Risaleler umumiyetle pek çok intişar ettiği halde, en büyük âlimden tut, tâ en âmî adama kadar ve ehl-i kalp büyük bir velîden tut, tâ en muannid dinsiz bir feylesofa kadar olan tabakat-ı nâs ve taifeler o risaleleri gördükleri ve okudukları ve bir kısmı tokatlarını yedikleri halde tenkit edilmemesi ve her taife derecesine göre istifade etmesi, doğrudan doğruya bir eser-i inayet-i Rabbaniye ve bir keramet-i Kur’âniye olduğu gibi, çok tetkikat ve taharriyatın neticesiyle ancak husul bulan o çeşit risaleler, fevkalâde bir sür’atle, hem idrakimi ve fikrimi müşevveş eden sıkıntılı inkıbaz vakitlerinde yazılması dahi bir eser-i inayet ve bir ikram-ı Rabbânîdir.
Evet, ekser kardeşlerim ve yanımdaki umum arkadaşlarım ve müstensihler biliyorlar ki On Dokuzuncu Mektub’un beş parçası, birkaç gün zarfında, her gün iki üç saatte ve mecmuu on iki saatte, hiçbir kitaba müracaat edilmeden yazılması, hatta en mühim bir parça ve o parçada lâfz-ı Resul-i Ekrem Aleyhissalâtü Vesselâm kelimesinde zâhir bir hatem-i nübüvveti gösteren Dördüncü Cüz üç dört saatte, dağda, yağmur altında ezber yazılmış. Ve Otuzuncu Söz gibi mühim ve dakik bir risale, altı saat içinde bir bağda yazılmış. Ve Yirmi Sekizinci Söz, Süleyman’ın bahçesinde bir, nihayet iki saat içinde yazılması gibi, ekser risaleler böyle olması; ve eskiden beri sıkıntılı ve munkabız olduğum zaman en zâhir hakikatleri dahi beyan edemediğimi, belki bilemediğimi yakın dostlarım biliyorlar. Hususan o sıkıntıya hastalık da ilâve edilse daha ziyade beni dersten, teliften men etmekle beraber en mühim Sözler ve risaleler, en sıkıntılı ve hastalıklı zamanımda, en sür’atli bir tarzda yazılması, doğrudan doğruya bir inayet-i İlâhiye ve bir ikram-ı Rabbânî ve bir keramet-i Kur’âniye olmazsa nedir?
Hem hangi kitap olursa olsun böyle hakaik-ı İlâhiyeden ve imaniyeden bahsetmiş ise alâküllihal bir kısım mesâili, bir kısım insanlara zarar verir.

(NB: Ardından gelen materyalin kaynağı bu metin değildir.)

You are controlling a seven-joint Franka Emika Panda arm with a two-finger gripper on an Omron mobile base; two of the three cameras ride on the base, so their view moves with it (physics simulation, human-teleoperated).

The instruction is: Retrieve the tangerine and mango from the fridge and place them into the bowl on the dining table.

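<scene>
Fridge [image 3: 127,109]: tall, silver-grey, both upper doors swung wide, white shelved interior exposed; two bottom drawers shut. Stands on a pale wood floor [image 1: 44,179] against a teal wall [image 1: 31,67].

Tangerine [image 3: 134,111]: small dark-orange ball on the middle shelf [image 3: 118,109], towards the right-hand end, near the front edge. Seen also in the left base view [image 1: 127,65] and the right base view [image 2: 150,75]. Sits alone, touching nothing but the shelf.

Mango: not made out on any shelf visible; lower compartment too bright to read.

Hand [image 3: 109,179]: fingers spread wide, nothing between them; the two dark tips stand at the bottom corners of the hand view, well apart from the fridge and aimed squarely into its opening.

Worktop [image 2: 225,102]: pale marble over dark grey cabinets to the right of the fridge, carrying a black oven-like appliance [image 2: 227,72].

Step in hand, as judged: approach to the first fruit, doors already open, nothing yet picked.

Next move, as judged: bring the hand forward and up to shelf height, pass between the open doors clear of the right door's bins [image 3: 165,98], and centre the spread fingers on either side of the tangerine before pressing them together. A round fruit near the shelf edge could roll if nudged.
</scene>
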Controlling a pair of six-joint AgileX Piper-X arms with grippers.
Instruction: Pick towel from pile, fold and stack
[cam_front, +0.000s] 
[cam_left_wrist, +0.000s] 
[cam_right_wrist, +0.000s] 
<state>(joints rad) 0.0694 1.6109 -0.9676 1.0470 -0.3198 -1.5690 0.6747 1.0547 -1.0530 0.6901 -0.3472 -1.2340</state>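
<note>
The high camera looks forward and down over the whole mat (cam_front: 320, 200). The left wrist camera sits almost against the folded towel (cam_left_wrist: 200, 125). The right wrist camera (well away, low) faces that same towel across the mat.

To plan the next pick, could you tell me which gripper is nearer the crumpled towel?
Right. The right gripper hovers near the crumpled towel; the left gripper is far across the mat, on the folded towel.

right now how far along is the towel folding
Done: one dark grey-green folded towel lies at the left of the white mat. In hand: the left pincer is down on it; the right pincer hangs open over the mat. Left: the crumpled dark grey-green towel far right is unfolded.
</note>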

Ve zarar verdikleri için her mesele herkese
neşredilmemiş; halbuki şu risaleler ise şimdiye kadar hiç kimsede –çoklardan sorduğum halde– sû-i tesir ve aksü’l-amel ve tahdiş-i ezhan gibi bir zarar vermedikleri, doğrudan doğruya bir işaret-i gaybiye ve bir inayet-i Rabbaniye olduğu bizce muhakkaktır.
Mektubat, s. 442
LÛGATÇE:
âmî: cahil, okur yazar olmayan.
dakik: ince, anlaşılması, fark edilmesi büyük dikkat isteyen.
eser-i inayet-i Rabbaniye: Allah’ın yardımlarının eseri, neticesi.
hatem-i nübüvvet: peygamberlik mührü.
intişar: yayılma, dağılma.
muannid: inatçı, direnen.
müstensih: bir yazının kopyasını çıkaran, yazarak çoğaltan.
tabakat-ı nâs: insan sınıfları, insan tabakaları.
tahdiş-i ezhan: zihinleri kurcalamak, yaralamak.